15km from Pontevedra, a wolf was found to have torn out the throats of 5 sheep, making 17 in total. Possibly a director of the stamp investment business, on the run and living off the land. After all, in a bout of stable-door-bolting, four of his colleagues had been summarily jailed as soon as news of the scam broke.

Petrol here in Galicia reached €1.12 a litre, against the Spanish average of around one euro. In a poor part of Spain where there is plenty of apparent competition, the word that springs to mind is cartel. But, characteristically, no one feels anything can be done about it. There are frauds and frauds, apparently. Which reminds me, I was surprised that my latest Telefonica bill didn’t contain yet another increase in the fixed cost of a line. Things are looking up. Maybe this is because the EU Commission recently came out with the not-very-astonishing news that ‘there is no effective competition in Spain’s telecoms industry’. They went on to suggest French and Italian-style government measures to remedy the situation. Dream on, chaps. Don’t suppose we’ll be seeing any Telefonica directors jailed in the foreseeable future.
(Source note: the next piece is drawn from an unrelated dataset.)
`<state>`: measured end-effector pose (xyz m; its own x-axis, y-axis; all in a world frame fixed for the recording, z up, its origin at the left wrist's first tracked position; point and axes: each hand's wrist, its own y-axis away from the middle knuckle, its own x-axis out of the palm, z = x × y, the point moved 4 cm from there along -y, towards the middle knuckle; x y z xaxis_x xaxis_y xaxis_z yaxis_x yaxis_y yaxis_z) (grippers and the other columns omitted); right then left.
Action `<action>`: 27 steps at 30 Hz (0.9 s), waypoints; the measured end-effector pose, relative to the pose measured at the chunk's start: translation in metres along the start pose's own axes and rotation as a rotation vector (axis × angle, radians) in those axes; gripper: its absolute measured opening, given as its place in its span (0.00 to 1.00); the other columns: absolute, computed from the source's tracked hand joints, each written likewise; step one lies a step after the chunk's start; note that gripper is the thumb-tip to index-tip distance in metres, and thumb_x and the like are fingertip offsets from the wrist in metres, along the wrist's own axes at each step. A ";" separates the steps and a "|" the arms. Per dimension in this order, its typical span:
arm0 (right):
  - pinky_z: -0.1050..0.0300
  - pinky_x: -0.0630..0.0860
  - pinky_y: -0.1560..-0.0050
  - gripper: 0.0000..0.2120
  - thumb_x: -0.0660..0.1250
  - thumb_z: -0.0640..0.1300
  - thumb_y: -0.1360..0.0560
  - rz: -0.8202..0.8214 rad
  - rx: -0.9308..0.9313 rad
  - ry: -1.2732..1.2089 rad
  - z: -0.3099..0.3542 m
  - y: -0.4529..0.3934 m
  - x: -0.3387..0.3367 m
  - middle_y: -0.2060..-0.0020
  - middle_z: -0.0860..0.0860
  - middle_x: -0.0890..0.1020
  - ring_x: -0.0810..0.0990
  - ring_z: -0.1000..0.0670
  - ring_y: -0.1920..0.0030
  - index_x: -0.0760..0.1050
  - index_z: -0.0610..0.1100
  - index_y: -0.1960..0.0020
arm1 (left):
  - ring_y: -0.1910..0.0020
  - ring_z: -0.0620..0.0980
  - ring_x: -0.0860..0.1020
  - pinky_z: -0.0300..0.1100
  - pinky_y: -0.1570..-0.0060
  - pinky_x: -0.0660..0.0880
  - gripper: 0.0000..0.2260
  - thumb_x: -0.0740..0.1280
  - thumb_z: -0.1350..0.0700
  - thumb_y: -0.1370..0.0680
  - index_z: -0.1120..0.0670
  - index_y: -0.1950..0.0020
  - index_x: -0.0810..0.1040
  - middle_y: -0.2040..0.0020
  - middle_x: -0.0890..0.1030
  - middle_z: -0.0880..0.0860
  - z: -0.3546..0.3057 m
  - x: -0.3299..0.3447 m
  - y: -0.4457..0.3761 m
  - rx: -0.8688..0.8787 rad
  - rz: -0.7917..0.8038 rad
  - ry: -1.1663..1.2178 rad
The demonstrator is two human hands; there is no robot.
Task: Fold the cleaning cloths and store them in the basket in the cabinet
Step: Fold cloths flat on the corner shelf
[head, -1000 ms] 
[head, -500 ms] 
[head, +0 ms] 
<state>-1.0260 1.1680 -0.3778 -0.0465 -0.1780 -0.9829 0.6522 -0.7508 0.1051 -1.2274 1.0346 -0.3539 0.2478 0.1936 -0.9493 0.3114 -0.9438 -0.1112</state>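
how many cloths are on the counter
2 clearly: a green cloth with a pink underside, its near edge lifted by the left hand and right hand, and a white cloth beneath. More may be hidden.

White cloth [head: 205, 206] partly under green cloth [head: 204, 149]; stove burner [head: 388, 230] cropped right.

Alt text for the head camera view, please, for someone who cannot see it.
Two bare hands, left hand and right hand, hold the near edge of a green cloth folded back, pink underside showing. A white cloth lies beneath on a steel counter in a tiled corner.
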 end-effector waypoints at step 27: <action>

Finally – and on a positive note - Spain’s current sporting pre-eminence was confirmed by victories in Formula 1 motor racing, tennis, motor cycling and then – with Barca’s victory over Arse – football. Happy times. Unless you’ve invested in some ‘high value’ stamps, of course.

Quotes of the Week

Pedestrians are guilty of the sin of over-optimism
Some police officer responsible for traffic. Good to know it’s our fault and not the drivers’

It is said that many Spanish citizens, perfectly entitled to official ID cards, prefer to buy forgeries because they are just as good as the real thing - and much cheaper.
UK commentator on the planned ID cards. Well, maybe. But as the cost is very low, I suspect the real reason is to give yourself a false tax identity so that your transactions will be misreported.